WORK INSTRUCTION: No image is to be carried over; reproduce the rest of the listing word for word.

DATA EXTRACT:
● ● ● ●

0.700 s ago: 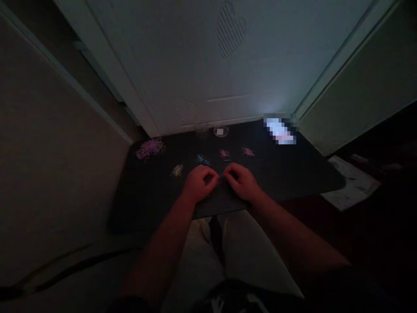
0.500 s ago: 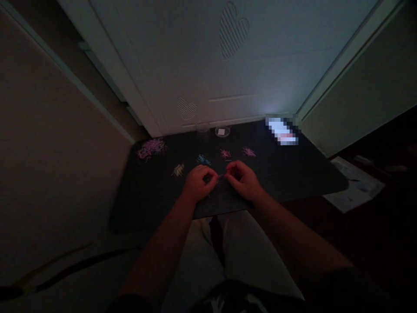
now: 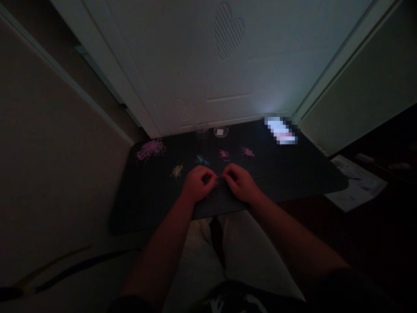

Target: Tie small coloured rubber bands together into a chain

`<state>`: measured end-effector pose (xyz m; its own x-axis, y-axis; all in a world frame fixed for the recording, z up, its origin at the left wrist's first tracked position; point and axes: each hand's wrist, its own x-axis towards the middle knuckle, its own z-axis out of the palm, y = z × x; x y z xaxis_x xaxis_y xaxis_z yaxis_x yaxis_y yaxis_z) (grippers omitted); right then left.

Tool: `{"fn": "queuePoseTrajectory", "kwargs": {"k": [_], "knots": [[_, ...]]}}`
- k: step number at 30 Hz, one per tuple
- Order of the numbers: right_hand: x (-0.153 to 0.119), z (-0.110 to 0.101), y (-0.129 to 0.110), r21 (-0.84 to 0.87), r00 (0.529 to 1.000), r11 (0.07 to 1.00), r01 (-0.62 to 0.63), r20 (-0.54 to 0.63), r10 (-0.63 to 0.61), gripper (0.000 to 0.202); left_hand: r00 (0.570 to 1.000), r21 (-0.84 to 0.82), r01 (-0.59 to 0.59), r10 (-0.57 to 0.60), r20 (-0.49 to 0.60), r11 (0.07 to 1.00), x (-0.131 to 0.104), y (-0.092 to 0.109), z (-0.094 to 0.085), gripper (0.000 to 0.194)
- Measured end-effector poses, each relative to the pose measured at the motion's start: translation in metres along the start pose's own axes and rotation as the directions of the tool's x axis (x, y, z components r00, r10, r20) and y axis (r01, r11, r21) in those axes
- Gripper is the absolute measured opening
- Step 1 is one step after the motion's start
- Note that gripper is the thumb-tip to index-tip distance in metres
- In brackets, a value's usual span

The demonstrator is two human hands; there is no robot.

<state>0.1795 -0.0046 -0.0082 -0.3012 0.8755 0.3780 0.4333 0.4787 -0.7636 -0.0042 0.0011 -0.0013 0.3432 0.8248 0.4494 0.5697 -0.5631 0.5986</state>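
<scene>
Over the near middle of the dark table [image 3: 286, 174], my left hand [image 3: 199, 184] and my right hand [image 3: 241, 183] face each other with fingertips a short gap apart. Both are closed in a pinch on a thin pale strand [image 3: 219, 176] that spans the gap; its exact kind is too dim to make out. Just beyond my left hand lies a small heap of blue strands [image 3: 202, 160], with a yellowish heap [image 3: 177, 171] to its left. Past my right hand are a pink heap [image 3: 224, 154] and another pink heap [image 3: 248, 152].
A larger mixed heap of pink and purple strands [image 3: 150, 150] lies at the far left. Along the back stand a clear container [image 3: 201, 130] and a round clear lid [image 3: 221, 132] with a white square. A lit phone [image 3: 282, 130] is at the back right, before a white door [image 3: 182, 56].
My right hand's raised fingers have come down a little, and its fingertips are slightly nearer my left hand. My left hand stays nearly in place. The heaps look unchanged.
</scene>
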Motion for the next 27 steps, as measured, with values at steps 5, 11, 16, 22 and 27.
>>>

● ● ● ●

ANSWER SECTION:
0.700 s ago: 
0.500 s ago: 
now: 

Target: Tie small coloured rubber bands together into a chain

`<state>`: measured end-effector pose (xyz m; its own x-axis, y-axis; all in a world frame fixed for the recording, z up, its origin at the left wrist's first tracked position; point and axes: each hand's wrist, its own x-axis towards the middle knuckle, its own z-axis out of the palm, y = z × x; x y z xaxis_x xaxis_y xaxis_z yaxis_x yaxis_y yaxis_z) (grippers omitted); right then left.

Tool: `{"fn": "queuePoseTrajectory", "kwargs": {"k": [_], "knots": [[_, ...]]}}`
- k: step number at 30 Hz, one per tuple
- Order of the numbers: right_hand: x (-0.153 to 0.119), z (-0.110 to 0.101), y (-0.129 to 0.110), r21 (-0.84 to 0.87), r00 (0.529 to 1.000), r11 (0.07 to 1.00), r01 (-0.62 to 0.63), r20 (-0.54 to 0.63), r10 (-0.63 to 0.61), gripper (0.000 to 0.202); left_hand: r00 (0.570 to 1.000), r21 (-0.84 to 0.82), r01 (-0.59 to 0.59), r10 (-0.57 to 0.60), r20 (-0.49 to 0.60), r11 (0.07 to 1.00), x (-0.131 to 0.104), y (-0.092 to 0.109), z (-0.094 to 0.085), gripper (0.000 to 0.194)
- Measured end-effector poses, each relative to the pose measured at the motion's start: translation in metres along the start pose's own axes and rotation as the directions of the tool's x axis (x, y, z components r00, r10, r20) and y axis (r01, r11, r21) in those axes
- Gripper is the absolute measured opening
- Step 1 is one step after the motion's start
- Note that gripper is the thumb-tip to index-tip distance in metres
- In brackets, a value's usual span

The demonstrator is two human hands; there is no robot.

<state>0.1795 -0.0046 -0.0082 -0.3012 0.8755 0.3780 0.4333 0.4787 -0.7636 -0.0042 0.0011 -0.0013 0.3432 0.8248 0.4494 0.5697 -0.5631 0.5986</state>
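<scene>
Over the near middle of the dark table [image 3: 286, 174], my left hand [image 3: 199, 184] and my right hand [image 3: 241, 183] face each other with fingertips a short gap apart. Both are closed in a pinch on a thin pale strand [image 3: 219, 176] that spans the gap; its exact kind is too dim to make out. Just beyond my left hand lies a small heap of blue strands [image 3: 202, 160], with a yellowish heap [image 3: 177, 171] to its left. Past my right hand are a pink heap [image 3: 224, 154] and another pink heap [image 3: 248, 152].
A larger mixed heap of pink and purple strands [image 3: 150, 150] lies at the far left. Along the back stand a clear container [image 3: 201, 130] and a round clear lid [image 3: 221, 132] with a white square. A lit phone [image 3: 282, 130] is at the back right, before a white door [image 3: 182, 56].
My right hand's raised fingers have come down a little, and its fingertips are slightly nearer my left hand. My left hand stays nearly in place. The heaps look unchanged.
</scene>
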Motion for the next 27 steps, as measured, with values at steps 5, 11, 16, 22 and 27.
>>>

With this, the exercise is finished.